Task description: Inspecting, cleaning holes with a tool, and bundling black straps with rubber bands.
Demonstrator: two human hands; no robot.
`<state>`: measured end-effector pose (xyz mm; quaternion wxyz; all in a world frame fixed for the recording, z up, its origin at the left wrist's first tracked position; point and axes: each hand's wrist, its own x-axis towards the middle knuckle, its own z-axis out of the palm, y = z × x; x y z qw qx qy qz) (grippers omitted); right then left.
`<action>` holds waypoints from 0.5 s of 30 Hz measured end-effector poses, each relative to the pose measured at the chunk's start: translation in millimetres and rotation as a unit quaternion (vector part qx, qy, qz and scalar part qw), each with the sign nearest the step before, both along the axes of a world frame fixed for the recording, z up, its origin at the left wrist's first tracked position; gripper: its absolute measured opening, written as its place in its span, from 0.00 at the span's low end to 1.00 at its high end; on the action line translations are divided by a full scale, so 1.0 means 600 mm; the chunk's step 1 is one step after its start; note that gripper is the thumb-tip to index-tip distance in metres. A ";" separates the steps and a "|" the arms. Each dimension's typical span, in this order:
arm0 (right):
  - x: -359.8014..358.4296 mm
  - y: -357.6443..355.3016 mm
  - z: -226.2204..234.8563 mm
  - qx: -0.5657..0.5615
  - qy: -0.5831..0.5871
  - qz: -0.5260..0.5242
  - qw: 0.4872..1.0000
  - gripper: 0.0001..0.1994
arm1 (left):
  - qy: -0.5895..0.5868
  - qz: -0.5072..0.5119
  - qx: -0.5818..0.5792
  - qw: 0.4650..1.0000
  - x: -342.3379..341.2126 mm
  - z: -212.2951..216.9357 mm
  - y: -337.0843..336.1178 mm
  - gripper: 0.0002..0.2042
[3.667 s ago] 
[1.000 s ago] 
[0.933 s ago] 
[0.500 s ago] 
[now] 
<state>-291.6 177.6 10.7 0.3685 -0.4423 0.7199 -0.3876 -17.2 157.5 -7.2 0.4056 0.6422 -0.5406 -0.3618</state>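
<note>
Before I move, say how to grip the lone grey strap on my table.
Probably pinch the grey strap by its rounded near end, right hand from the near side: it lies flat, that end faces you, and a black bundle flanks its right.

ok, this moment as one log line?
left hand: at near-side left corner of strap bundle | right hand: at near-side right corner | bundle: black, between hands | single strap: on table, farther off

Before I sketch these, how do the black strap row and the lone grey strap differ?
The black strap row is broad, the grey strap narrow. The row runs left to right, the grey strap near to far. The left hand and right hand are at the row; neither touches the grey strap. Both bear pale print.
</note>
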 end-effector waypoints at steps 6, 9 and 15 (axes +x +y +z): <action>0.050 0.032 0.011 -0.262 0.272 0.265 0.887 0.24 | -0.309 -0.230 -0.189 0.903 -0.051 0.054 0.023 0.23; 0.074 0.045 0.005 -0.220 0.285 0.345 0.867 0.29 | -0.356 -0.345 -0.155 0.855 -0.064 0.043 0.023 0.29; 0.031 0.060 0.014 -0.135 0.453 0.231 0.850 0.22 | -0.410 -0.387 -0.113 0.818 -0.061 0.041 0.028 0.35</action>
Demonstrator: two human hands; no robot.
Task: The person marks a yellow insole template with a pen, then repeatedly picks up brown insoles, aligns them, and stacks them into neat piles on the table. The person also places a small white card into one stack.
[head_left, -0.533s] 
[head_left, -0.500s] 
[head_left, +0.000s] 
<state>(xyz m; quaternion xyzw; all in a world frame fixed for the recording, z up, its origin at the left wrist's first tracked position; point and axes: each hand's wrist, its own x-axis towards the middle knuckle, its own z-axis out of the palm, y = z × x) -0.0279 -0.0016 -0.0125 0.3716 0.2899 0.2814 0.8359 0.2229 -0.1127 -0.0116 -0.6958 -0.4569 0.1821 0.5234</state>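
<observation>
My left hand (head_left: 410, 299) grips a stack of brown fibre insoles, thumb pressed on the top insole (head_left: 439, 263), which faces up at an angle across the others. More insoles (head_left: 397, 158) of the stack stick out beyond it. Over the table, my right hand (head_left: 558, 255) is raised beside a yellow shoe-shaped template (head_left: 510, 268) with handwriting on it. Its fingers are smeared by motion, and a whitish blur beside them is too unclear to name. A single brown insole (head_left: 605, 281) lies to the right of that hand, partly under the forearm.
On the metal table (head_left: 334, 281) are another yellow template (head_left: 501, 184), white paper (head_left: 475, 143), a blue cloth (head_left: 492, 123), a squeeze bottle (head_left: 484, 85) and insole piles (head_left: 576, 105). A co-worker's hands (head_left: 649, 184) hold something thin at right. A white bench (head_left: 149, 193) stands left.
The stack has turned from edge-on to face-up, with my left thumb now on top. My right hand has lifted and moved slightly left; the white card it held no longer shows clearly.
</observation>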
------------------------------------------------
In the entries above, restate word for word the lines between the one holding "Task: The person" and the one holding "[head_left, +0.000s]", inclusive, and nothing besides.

> [Exercise output]
Task: The person marks a yellow insole template with a pen, then repeatedly picks up brown insoles, aligns them, and stacks them into neat piles on the table. The person also places a small white card into one stack.
[head_left, -0.533s] 
[head_left, -0.500s] 
[head_left, +0.000s] 

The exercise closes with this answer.